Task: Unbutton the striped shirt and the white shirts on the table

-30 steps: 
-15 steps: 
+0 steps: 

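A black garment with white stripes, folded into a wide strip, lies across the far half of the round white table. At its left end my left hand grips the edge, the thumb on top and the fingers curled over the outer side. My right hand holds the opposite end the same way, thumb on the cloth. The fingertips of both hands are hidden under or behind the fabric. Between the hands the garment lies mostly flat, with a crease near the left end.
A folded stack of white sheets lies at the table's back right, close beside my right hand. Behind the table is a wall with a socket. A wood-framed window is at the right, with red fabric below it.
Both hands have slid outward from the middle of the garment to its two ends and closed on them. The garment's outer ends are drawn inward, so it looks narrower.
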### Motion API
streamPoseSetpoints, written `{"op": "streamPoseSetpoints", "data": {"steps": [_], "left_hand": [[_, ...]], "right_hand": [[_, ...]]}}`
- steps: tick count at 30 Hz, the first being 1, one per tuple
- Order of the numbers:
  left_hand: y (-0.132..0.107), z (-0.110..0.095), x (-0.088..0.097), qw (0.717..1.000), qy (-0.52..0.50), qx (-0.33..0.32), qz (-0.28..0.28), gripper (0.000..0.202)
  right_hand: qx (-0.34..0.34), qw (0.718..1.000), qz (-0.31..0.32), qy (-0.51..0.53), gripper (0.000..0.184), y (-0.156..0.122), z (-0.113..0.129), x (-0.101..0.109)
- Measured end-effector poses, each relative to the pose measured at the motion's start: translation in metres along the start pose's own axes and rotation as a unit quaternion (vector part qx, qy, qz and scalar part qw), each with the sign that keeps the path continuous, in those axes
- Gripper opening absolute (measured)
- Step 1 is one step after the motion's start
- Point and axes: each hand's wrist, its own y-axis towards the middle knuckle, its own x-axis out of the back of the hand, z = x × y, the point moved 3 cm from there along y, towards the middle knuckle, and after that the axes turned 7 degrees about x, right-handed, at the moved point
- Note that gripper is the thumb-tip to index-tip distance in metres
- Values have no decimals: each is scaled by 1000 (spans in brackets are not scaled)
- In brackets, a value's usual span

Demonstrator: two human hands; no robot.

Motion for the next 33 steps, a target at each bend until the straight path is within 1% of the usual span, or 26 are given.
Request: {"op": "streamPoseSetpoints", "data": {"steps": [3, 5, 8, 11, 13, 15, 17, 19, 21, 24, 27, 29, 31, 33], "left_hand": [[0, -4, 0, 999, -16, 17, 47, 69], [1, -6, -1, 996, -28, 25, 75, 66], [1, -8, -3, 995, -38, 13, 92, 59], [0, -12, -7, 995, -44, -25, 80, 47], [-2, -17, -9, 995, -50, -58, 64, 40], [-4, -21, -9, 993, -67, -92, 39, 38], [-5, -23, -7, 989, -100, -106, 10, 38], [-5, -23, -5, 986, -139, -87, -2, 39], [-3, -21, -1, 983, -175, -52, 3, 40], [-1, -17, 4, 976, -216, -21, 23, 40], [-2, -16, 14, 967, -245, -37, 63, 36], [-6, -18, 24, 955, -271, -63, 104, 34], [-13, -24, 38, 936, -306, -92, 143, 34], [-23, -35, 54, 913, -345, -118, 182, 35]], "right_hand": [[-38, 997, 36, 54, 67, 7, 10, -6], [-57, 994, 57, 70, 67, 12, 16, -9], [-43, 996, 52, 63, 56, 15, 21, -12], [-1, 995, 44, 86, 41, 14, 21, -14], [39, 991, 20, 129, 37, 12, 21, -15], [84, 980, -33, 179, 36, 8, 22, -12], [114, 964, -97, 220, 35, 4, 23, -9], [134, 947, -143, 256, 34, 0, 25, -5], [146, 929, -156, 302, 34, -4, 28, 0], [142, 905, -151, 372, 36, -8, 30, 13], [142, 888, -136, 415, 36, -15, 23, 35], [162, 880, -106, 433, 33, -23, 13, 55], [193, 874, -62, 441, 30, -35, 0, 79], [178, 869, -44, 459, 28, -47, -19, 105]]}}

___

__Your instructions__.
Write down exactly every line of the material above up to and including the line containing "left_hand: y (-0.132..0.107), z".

__Response area__.
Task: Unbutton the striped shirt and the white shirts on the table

-30 steps: 
-15 steps: 
+0 steps: 

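A black garment with white stripes, folded into a wide strip, lies across the far half of the round white table. At its left end my left hand grips the edge, the thumb on top and the fingers curled over the outer side. My right hand holds the opposite end the same way, thumb on the cloth. The fingertips of both hands are hidden under or behind the fabric. Between the hands the garment lies mostly flat, with a crease near the left end.
A folded stack of white sheets lies at the table's back right, close beside my right hand. Behind the table is a wall with a socket. A wood-framed window is at the right, with red fabric below it.
Both hands have slid outward from the middle of the garment to its two ends and closed on them. The garment's outer ends are drawn inward, so it looks narrower.
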### Motion API
streamPoseSetpoints, written `{"op": "streamPoseSetpoints", "data": {"steps": [_], "left_hand": [[_, ...]], "right_hand": [[_, ...]]}}`
- steps: tick count at 30 Hz, the first being 1, one per tuple
- Order of the numbers:
  left_hand: y (-0.132..0.107), z (-0.110..0.095), x (-0.088..0.097), qw (0.717..1.000), qy (-0.52..0.50), qx (-0.33..0.32), qz (-0.28..0.28), gripper (0.000..0.202)

This exercise has nothing further to it.